# Download Landsat or Sentinel-2 data using STAC API

## Spatio Temporal Asset Catalogs (STAC)
The STAC specification is a common language to describe geospatial information. A STAC API provides a search and selection interface to a catalog of items and files. See https://stacindex.org/catalogs#/ for a list of provides using STAC.

While the STAC specification allows consistent searching and access to available files, how these files are used and interpreted can still be a challenge or at least specific to each custodian.

This notebook demonstrates how to search, download, visualise and export Landsat and Sentinel-2 satellite imagery.
- USGS Landsat on Level-1 and -2 products AWS, https://registry.opendata.aws/usgs-landsat/
- Element-84 Sentinel-2 "sen2cor"-corrected surface reflectance on AWS, https://registry.opendata.aws/sentinel-2/

## Open Data Cube

The Open Data Cube (ODC) records product and scene information in a database and provides tools for tranforming and aggregating scene data into geospatial python `xarray` "cubes". In this context, the STAC API can replace some parts of the ODC database while providing the core geospatial information required for transforming and aggregating the scene data into cubes.

The ODC [odc-stac](https://github.com/opendatacube/odc-stac) and [odc-geo](https://github.com/opendatacube/odc-geo) packages provide the core functionality of reading, tranforming and aggregating files. In particular, the odc-stac library takes a list of STAC items as input and reads these into an `xarray` cube compatibel with ODC functions.

## More information

This notebook was adapted from https://github.com/opendatacube/odc-stac/tree/develop/notebooks.

In [None]:
# Minimal packages
import os, sys
from pystac_client import Client
from odc.stac import configure_s3_access, stac_load

# ODC packages (optional)
from dea_tools.plotting import display_map

# EASI packages (optional)
repo = f'{os.environ["HOME"]}/eocsi-hackathon-2022'  # No easy way to get repo directory
if repo not in sys.path: sys.path.append(repo)
from tools.notebook_utils import xarray_object_size, initialize_dask, localcluster_dashboard

In [None]:
# Setup

# Does this work stand-alone or require an AWS account?
configure_s3_access(requester_pays=True)

# Optional: use EASI SE Asia caching-proxy service
os.environ["AWS_HTTPS"] = "NO"
os.environ["GDAL_HTTP_PROXY"] = "easi-caching-proxy.caching-proxy:80"
print(f'Will use caching proxy at: {os.environ.get("GDAL_HTTP_PROXY")}')

# Optional: Dask
cluster, client = initialize_dask(use_gateway=False, workers=(1,8), wait=False)
if cluster:
    display(cluster)
else:
    print(f'Using dask LocalCluster: {localcluster_dashboard(client)}')

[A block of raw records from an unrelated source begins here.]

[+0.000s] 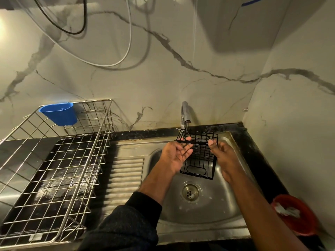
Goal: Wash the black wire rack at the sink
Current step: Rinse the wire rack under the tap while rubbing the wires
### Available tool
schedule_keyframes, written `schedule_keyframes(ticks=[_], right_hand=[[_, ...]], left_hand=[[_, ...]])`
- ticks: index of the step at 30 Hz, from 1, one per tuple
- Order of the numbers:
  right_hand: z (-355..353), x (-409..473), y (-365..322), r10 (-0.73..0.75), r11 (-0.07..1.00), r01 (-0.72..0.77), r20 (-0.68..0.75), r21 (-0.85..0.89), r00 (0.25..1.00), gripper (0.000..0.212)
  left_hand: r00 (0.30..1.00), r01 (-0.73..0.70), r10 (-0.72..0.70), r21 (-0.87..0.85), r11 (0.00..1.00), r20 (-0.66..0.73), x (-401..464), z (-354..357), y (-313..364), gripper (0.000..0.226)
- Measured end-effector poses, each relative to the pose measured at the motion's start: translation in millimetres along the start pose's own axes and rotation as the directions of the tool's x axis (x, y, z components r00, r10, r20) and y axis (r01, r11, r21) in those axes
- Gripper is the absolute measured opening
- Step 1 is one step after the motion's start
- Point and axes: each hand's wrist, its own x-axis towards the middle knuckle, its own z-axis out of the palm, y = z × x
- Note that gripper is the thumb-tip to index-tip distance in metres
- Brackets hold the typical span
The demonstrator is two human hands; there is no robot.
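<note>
A small black wire rack (200,158) hangs tilted over the steel sink basin (208,209), its far end under the tap (185,113). A thin stream of water falls from the tap onto that far end. My left hand (176,154) lies palm up at the rack's left edge with fingers straight, touching the wires. My right hand (222,156) grips the rack's right side, thumb and fingertips pinching the wire near the top. The drain (190,192) sits below the rack.
A large steel wire dish basket (54,169) fills the counter on the left, with a blue plastic cup (59,114) hooked on its back rim. A ribbed drainboard (125,176) lies between basket and basin. A red bowl (299,214) stands at the right.
</note>
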Motion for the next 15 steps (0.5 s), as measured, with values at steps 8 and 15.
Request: schedule_keyframes(ticks=[8,15], right_hand=[[0.8,3.6,1.2,-0.007,1.0,0.007,-0.002,-0.01,1.0,0.026],[2.7,3.7,-1.9,-0.028,0.999,0.028,-0.021,-0.031,0.999,0.019]], left_hand=[[1.0,-0.012,0.012,-0.021,1.0,-0.026,-3.1,3.1,3.6,0.035],[0.999,-0.024,0.023,-0.03,0.999,-0.023,-6.0,4.9,7.8,0.034]])
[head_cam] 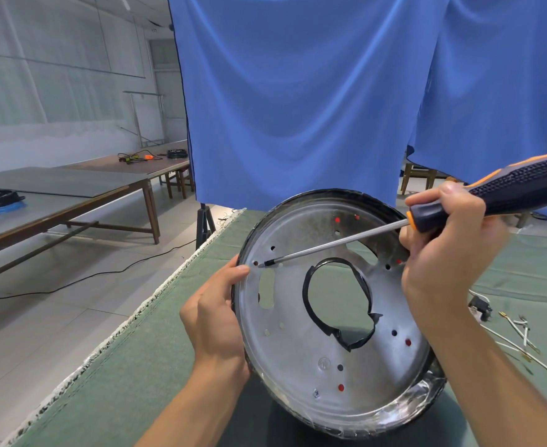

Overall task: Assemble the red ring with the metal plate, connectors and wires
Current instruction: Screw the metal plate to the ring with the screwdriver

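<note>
A round metal plate (pixel 301 359) with a black-taped rim and a taped centre opening is tilted up on the green table. Red shows through several of its small holes, from the ring behind it. My left hand (pixel 214 314) grips the plate's left rim, thumb on its face. My right hand (pixel 446 250) holds a screwdriver (pixel 504 191) with a dark and orange handle. Its long shaft crosses the plate, and the tip (pixel 265 263) sits next to a hole near the left rim. White wires (pixel 520 337) with metal ends lie on the table at the right.
The green mat table (pixel 156 366) has its frayed left edge beside me. A small black connector (pixel 480 306) lies right of the plate. A blue curtain (pixel 298 91) hangs behind. Long tables (pixel 56 201) with coils and tools stand at the left, a cable on the floor.
</note>
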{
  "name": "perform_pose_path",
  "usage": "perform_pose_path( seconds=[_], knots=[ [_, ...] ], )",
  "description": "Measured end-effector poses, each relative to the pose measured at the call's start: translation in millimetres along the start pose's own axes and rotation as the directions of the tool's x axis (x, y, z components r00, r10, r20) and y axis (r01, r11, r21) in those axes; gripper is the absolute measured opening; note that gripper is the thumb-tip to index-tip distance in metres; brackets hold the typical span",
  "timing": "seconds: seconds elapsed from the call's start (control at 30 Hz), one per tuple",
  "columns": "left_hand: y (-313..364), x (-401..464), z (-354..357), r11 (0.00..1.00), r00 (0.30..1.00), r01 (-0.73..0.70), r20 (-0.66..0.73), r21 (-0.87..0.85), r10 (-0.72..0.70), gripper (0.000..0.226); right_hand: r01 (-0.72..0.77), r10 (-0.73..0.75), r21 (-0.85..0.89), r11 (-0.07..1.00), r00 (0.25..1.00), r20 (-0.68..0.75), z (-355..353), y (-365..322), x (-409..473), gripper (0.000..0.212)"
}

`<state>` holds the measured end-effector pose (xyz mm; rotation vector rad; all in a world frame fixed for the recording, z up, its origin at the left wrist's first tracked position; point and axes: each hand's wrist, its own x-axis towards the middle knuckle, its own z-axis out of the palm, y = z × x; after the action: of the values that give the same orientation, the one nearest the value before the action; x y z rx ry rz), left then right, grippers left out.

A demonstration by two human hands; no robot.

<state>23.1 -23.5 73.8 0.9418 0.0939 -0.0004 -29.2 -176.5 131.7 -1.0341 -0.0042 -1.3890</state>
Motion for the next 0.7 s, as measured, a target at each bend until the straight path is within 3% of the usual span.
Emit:
perform_pose_path(
  seconds=[0.47, 0.7],
  knots=[
    [-0.4, -3.8, 2.3, 1.0, 1.0, -0.011, -0.029, -0.022, 0.01, 0.011, 0.05, -0.051, 0.025, 0.998, 0.998, 0.045, 4.0, -3.6, -8.1, 0.036],
    [-1.8, -3.9, 3.5, 0.999, 1.0, 0.0, -0.027, -0.045, -0.001, 0.026, 0.051, -0.051, 0.01, 0.999, 0.998, 0.026, 3.3, -5.3, -9.4, 0.035]
  ],
)
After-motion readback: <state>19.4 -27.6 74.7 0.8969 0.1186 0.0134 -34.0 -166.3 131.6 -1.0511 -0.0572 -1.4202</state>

## Select an area of interest

In [None]:
# Select Landsat or Sentinel-2

do_landsat = True
do_sentinel = False

In [None]:
# Select a bounding box

# Vietnam - Ha Long
# latitude = (20.8, 20.9)
# longitude = (106.8, 106.9)
# time=('2020-02-01', '2020-02-20')

# Fiji - blows up JHub memory due to antemeridian
# latitude = (-17.1, -16.2)
# longitude = (178.2, 180.0)
# time=('2020-02-01', '2020-02-20')

# PNG Milne Bay
latitude = (-10.8, -10)
longitude = (149.7, 150.8)  
time=('2020-02-01', '2020-02-20')

# west, south, east, north
bbox = [longitude[0], latitude[0], longitude[1], latitude[1]]

# Display bounding box on a map
display_map(longitude, latitude)

## Landsat configuration and settings

In [None]:
if do_landsat:

    # STAC catalog and query
    catalog = Client.open('https://landsatlook.usgs.gov/stac-server/')
    product = 'landsat-c2l2-sr'
    query_cfg = ["platform=LANDSAT_8", "landsat:collection_category=T1"]

    # Search for available items
    query = catalog.search(
        collections=[product], datetime=f'{time[0]}/{time[1]}', bbox=bbox, query=query_cfg
    )
    items = list(query.get_items())
    print(f"Found: {len(items):d} datasets")

    # Rewrite URLs to use S3
    def landsat_patch(uri: str) -> str:
        """Return the S3 version of the URI"""
        return uri.replace('https://landsatlook.usgs.gov/data/', 's3://usgs-landsat/')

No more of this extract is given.